一昼夜が経とうと言うのに何一つ手ががりさえ見つからないのだ。
ケイトは何度も返事のないテレパシーを繰り返していた。
皆その様子を息を呑んで見守っていたが、ケイトは溜息をつき首を振るばかりだ。
『私がドアの外に居たというのに、こんな事になって申し訳ない。』
キースはその大きな体を小さくさせんばかりに項垂れていた。
『猫族の忍び足は特別だもの。キースが気づかなくてもしかたのない事だわ』
サリーがシャンデリアの上から言った。
『そうだよ。俺達は忍び足が一番の得意なんだ。
キースが怖いもんだから特に慎重にやったんだから気づかれるはずもないよ。』
俺はその一番の得意技が仇になるとは思いもしなかったんだ。
「ねえルド・・・ミーアはどうなっちゃったの? このまま見つからなかったらどうなるの?」
ルーチェは一番気になる事を聞いてみた。
「使い魔の方から主と離れるのは考えられない。
テレパシーも使えないとなると、魔力が施された檻に入れられて隔離されているとしか思えないな。」
ルドルフは腕を組み眉間に皺をよせたまま答えた。
「魔法使いの囚人には皆、その方法で使い魔を隔離するんですよ。
使い魔さえ離せば本人の魔力などしれていますからね。魔力を封じるには一番有効な手段なんですよ。

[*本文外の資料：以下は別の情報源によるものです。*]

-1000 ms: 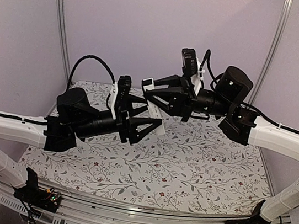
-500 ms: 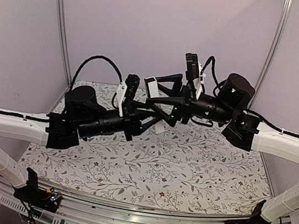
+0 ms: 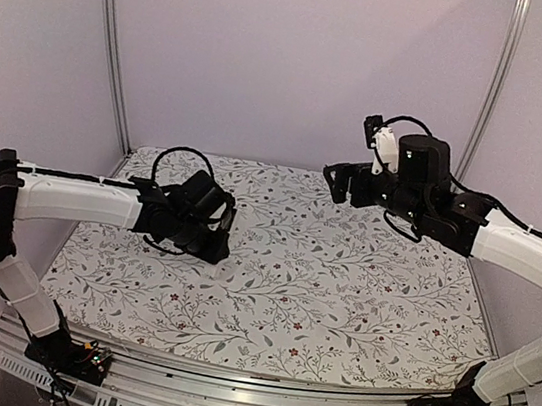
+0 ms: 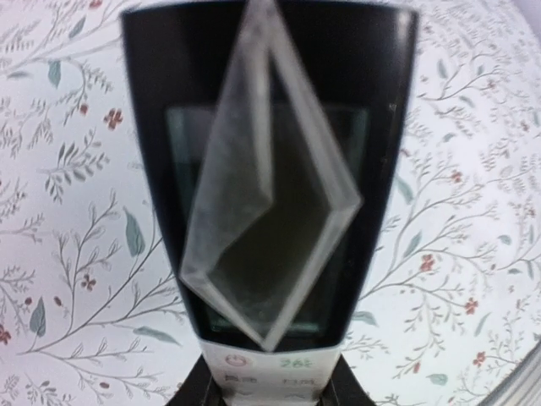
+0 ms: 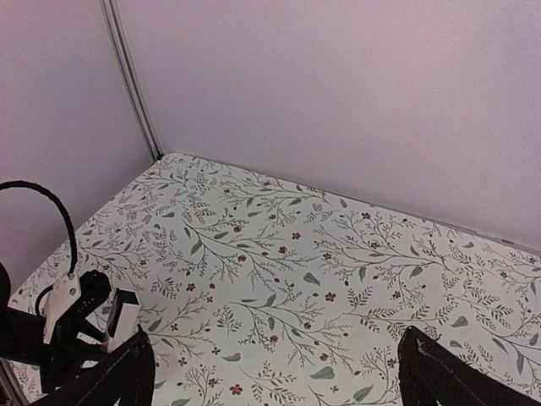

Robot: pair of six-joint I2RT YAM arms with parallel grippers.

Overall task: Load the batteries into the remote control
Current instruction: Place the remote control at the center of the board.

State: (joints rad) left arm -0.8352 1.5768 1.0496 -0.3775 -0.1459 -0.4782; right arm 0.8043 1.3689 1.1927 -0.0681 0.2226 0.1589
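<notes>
The remote control fills the left wrist view. Its black display end, with a loose clear film over it, points away, and its white button end sits between my left fingers. My left gripper is shut on it above the floral cloth. From the top camera, the left gripper hangs low at the left and hides the remote. My right gripper is at the back right. In its own view the right gripper is open wide with only cloth between its fingers. The batteries are out of view.
A floral tablecloth covers the table, with plain lilac walls and metal corner posts around it. In the right wrist view, the left arm's wrist and cable show at the lower left.
A second ago both grippers met in mid-air at the remote. The left shut on it and the right let go. The arms have since parted, the left swinging down and left, the right drawing back.
</notes>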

もちろん本人の能力にもよりますが、まず8割方はそれだけで日常生活程度の魔力しか使えなくなります。」
アルクが詳しい説明をする。
「それじゃ・・・ケイトはその囚人達と同じ様に・・・」
ルーチェは両手で口を押さえて絶句した。
「もちろんケイトが牢に入る訳などないですが、日常生活程度の魔力しか使えないと言うのは同じでしょうね。」
アルクは悔しそうに眉をしかめる。
「これほど探しても見つからないとなれば、もはや城外に連れ出されたのかも・・・
そうなると捜索は困難を極めるな。」
ルドルフの言葉にますます部屋の雰囲気は暗いものに包まれていくのであった。
「こんなときはなー!俺様の頭脳に頼るといいんだぞー!
使い魔パワー全開だー!」
『カラスまたお前か・・・
こんな時ぐらいバカは黙ってろ!』
俺はカラスに飛びつき、前足で押さえつけた。
「またバカって言ったなー!離せー!
パルスー!パルス出てこーい!」
『パルス?パルスってなんだ?』
俺は足元でバタバタ暴れているカラスを離した。
「こんな時はなー!人間より使い魔の方が役に立つんだぞー!
俺様がおりこうなのを見せてやるー!パルスー!」
セーラさんのエプロンのポケットがもぞもぞと動きだした。
『いやだー!俺はここから出たくない!
猫に鷹に狼だぞー!食われちまうよ!』
『なんだか知らないけど、私は鼠が好物なのよ。
今すぐ出てくれば特別食わないでいてあげるわ。さもなければすぐにでも・・・』
『・・・はい。出ます!』
サリーの脅しは効果的だった。
セーラさんのポケットからぴょんと白い鼠が飛び出してきた。
「パルスなら城外でも情報は集められるんだぞー!
なんせパルスは大家族だからなー!」
『わかったよ。協力するよ。
なんせ俺の仲間は帝都中にはびこっているからな。
帝都の事ならどんな小さな情報でも簡単に集められるよ。』
「いけー!パルスー!
すぐに情報を集めるんだー!」
カラスは羽をバタバタとさせてパルスを急かした。
『そのかわり、お前ら一匹たりとも鼠を食うんじゃないぞー!』
『わかったわよ。あんたが良い情報を持って帰ってきたら、この先一生鼠は食わないと誓うわ。』
サリーが返事を返す。
『約束だからなー。』
そう言うとパルスはすばやく部屋を出て行った。
『サリーっていつも鼠を食ってるのか?』
俺はサリーに聞いてみた。
『そんなはずないでしょ。私は皇子の使い魔なのよ。
高級食材しか食べる訳ないじゃない。』
やっぱりこいつもミーアと同じ種類なんだ・・・・俺は確信した。